Every entry has to be output exactly, with none skipped.

──────── Records provided ────────

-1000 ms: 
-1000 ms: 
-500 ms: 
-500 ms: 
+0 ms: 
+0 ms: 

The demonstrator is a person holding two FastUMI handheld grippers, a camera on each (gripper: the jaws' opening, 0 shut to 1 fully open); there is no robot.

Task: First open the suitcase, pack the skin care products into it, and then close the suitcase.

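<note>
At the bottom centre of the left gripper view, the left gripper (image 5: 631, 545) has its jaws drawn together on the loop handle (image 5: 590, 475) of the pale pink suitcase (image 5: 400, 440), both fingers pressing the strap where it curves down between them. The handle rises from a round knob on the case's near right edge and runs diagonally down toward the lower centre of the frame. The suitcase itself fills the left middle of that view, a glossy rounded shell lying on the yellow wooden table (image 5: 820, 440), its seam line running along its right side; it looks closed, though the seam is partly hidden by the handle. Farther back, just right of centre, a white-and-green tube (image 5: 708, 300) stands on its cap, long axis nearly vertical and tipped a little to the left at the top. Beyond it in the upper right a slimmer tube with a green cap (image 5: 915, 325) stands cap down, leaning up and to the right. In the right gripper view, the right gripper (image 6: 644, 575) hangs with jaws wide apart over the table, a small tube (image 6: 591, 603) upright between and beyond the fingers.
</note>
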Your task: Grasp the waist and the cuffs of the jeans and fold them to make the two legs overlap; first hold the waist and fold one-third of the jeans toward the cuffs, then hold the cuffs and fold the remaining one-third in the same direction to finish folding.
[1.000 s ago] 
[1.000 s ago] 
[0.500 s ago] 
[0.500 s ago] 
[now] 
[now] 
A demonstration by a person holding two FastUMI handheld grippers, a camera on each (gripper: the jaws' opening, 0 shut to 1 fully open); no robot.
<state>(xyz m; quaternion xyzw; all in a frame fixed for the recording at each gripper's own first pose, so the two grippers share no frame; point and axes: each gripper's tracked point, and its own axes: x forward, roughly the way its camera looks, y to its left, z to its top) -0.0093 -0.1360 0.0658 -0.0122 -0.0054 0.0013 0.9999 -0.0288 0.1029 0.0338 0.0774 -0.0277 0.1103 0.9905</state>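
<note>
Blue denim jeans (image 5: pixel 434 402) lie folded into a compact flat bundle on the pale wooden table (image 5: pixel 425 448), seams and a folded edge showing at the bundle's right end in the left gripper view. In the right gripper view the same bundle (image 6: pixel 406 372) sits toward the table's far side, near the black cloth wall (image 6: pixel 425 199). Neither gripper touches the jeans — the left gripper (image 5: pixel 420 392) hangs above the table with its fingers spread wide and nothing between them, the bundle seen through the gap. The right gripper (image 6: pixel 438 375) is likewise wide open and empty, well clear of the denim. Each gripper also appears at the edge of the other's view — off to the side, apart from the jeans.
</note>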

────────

Answer section »
-1000 ms: 
-1000 ms: 
-500 ms: 
-500 ms: 
+0 ms: 
+0 ms: 

The demonstrator is a person holding two FastUMI handheld grippers, a camera on each (gripper: the jaws' opening, 0 shut to 1 fully open); there is no robot.

Task: First open the suitcase, pack the skin care products into it, and then close the suitcase.

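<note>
At the bottom centre of the left gripper view, the left gripper (image 5: 631, 545) has its jaws drawn together on the loop handle (image 5: 590, 475) of the pale pink suitcase (image 5: 400, 440), both fingers pressing the strap where it curves down between them. The handle rises from a round knob on the case's near right edge and runs diagonally down toward the lower centre of the frame. The suitcase itself fills the left middle of that view, a glossy rounded shell lying on the yellow wooden table (image 5: 820, 440), its seam line running along its right side; it looks closed, though the seam is partly hidden by the handle. Farther back, just right of centre, a white-and-green tube (image 5: 708, 300) stands on its cap, long axis nearly vertical and tipped a little to the left at the top. Beyond it in the upper right a slimmer tube with a green cap (image 5: 915, 325) stands cap down, leaning up and to the right. In the right gripper view, the right gripper (image 6: 644, 575) hangs with jaws wide apart over the table, a small tube (image 6: 591, 603) upright between and beyond the fingers.
</note>
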Your task: Grasp the waist and the cuffs of the jeans and fold them to make the two legs overlap; first hold the waist and fold one-third of the jeans toward the cuffs, then hold the cuffs and fold the remaining one-third in the same direction to finish folding.
[1.000 s ago] 
[1.000 s ago] 
[0.500 s ago] 
[0.500 s ago] 
[now] 
[now] 
A demonstration by a person holding two FastUMI handheld grippers, a camera on each (gripper: the jaws' opening, 0 shut to 1 fully open); no robot.
<state>(xyz m; quaternion xyzw; all in a frame fixed for the recording at each gripper's own first pose, so the two grippers share no frame; point and axes: each gripper's tracked point, and its own axes: x forward, roughly the way its camera looks, y to its left, z to its top) -0.0093 -0.1360 0.0658 -0.0122 -0.0054 0.0013 0.9999 -0.0288 0.1029 0.0338 0.0774 -0.0277 0.1103 0.9905</state>
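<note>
Blue denim jeans (image 5: pixel 434 402) lie folded into a compact flat bundle on the pale wooden table (image 5: pixel 425 448), seams and a folded edge showing at the bundle's right end in the left gripper view. In the right gripper view the same bundle (image 6: pixel 406 372) sits toward the table's far side, near the black cloth wall (image 6: pixel 425 199). Neither gripper touches the jeans — the left gripper (image 5: pixel 420 392) hangs above the table with its fingers spread wide and nothing between them, the bundle seen through the gap. The right gripper (image 6: pixel 438 375) is likewise wide open and empty, well clear of the denim. Each gripper also appears at the edge of the other's view — off to the side, apart from the jeans.
</note>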

The answer was written out completely.